◆ **TASK ITEM**: Could you set down exactly the lines of the data below, starting at the one that holds "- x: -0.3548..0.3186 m" and ending at the one that holds "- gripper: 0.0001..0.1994", both included, and only those?

============

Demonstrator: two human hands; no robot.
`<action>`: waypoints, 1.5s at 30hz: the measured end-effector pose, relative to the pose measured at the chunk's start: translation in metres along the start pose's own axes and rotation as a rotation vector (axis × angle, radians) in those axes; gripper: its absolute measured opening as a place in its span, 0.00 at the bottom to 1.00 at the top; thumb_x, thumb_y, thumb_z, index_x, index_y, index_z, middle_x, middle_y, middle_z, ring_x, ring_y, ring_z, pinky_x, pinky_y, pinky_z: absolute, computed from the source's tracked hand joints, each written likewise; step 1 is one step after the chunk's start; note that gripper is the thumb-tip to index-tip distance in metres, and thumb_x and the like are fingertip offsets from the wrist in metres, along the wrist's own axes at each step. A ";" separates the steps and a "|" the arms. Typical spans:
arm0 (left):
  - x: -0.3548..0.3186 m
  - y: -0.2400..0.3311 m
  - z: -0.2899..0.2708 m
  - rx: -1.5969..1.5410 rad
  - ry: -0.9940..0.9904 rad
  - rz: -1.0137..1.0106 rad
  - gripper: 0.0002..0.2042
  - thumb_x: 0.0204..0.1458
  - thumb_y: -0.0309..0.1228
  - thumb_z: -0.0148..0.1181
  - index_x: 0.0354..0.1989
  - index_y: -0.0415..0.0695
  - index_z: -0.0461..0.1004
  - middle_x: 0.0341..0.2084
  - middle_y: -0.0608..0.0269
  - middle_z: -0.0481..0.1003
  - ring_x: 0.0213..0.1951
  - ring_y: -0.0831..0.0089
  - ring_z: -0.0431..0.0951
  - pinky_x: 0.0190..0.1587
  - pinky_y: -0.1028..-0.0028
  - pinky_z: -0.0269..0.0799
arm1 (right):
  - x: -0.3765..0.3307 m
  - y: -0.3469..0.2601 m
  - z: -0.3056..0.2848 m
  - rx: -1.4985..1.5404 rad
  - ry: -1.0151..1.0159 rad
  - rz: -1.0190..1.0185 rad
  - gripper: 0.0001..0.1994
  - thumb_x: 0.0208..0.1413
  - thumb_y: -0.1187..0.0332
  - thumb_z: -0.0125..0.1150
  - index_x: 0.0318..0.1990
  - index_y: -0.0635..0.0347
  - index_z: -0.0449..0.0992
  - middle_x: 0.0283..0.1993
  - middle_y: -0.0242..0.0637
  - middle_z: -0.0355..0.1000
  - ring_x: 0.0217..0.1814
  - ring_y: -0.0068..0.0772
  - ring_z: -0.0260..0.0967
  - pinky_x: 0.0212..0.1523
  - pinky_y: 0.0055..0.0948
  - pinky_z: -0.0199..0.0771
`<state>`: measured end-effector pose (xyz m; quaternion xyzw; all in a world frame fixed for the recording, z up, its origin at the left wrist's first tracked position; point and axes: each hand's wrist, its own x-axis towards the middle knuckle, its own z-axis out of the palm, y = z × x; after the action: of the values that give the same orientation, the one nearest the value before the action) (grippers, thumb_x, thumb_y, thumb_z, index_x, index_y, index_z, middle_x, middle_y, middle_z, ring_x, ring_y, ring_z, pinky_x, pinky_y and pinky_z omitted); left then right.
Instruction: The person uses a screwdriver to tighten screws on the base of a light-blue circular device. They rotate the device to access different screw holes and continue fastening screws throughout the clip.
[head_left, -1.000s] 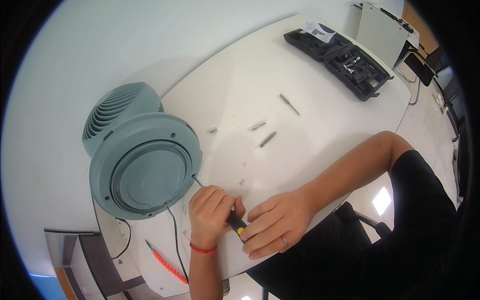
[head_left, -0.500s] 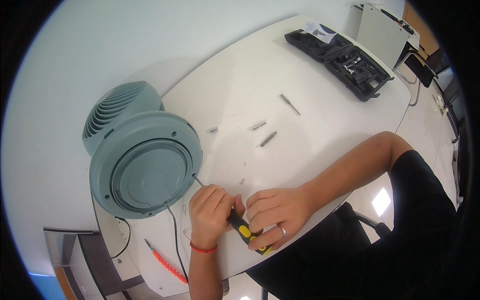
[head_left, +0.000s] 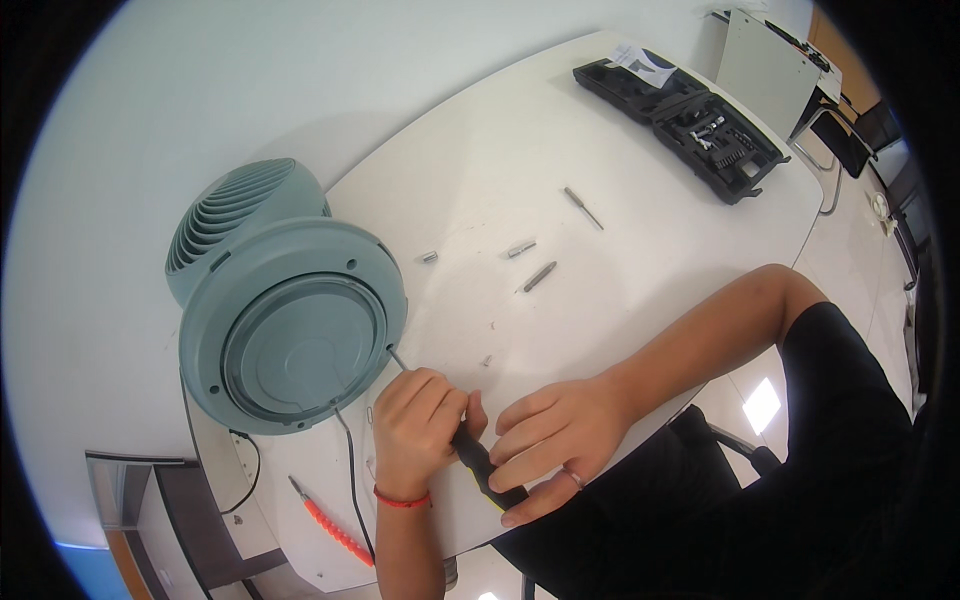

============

◆ **EXERCISE ANSWER**:
  - x: -0.3548..0.3186 m
  - y: -0.2400..0.3311 m
  - z: -0.2899..0.2708 m
  - rx: -1.5969..1.5410 rad
  - ry: -0.9940..0.9904 rad
  - rz: -1.0137..1.0106 rad
  - gripper: 0.0002..0.2042
  - thumb_x: 0.0204..0.1458
  - thumb_y: -0.0309..0.1228
  - thumb_z: -0.0148..0.1181
  - index_x: 0.0354..0.1989
  - index_y: -0.0415..0.0695
  - index_z: -0.0461..0.1004
  - middle_x: 0.0341..0.2084
  - middle_y: -0.0608..0.0269
  - middle_z: -0.0481..0.1003
  - ring_x: 0.0213..0.1951
  - ring_y: -0.0831..0.0089
  - ring_z: -0.0431..0.0951
  - pinky_x: 0.0190..0.1587
  - pinky_y: -0.1028..-0.0028
  - pinky_z: -0.0269..0.0799
arm1 (right):
  - x: -0.3765..0.3307 m
  - y: -0.3469..0.2601 m
  - z: -0.3056..0.2848 m
  - rx: -1.4985..1.5404 rad
  - ry: -1.0151..1.0159 rad
  - rz: -1.0190..1.0185 rad
  - gripper: 0.0001..0.1994

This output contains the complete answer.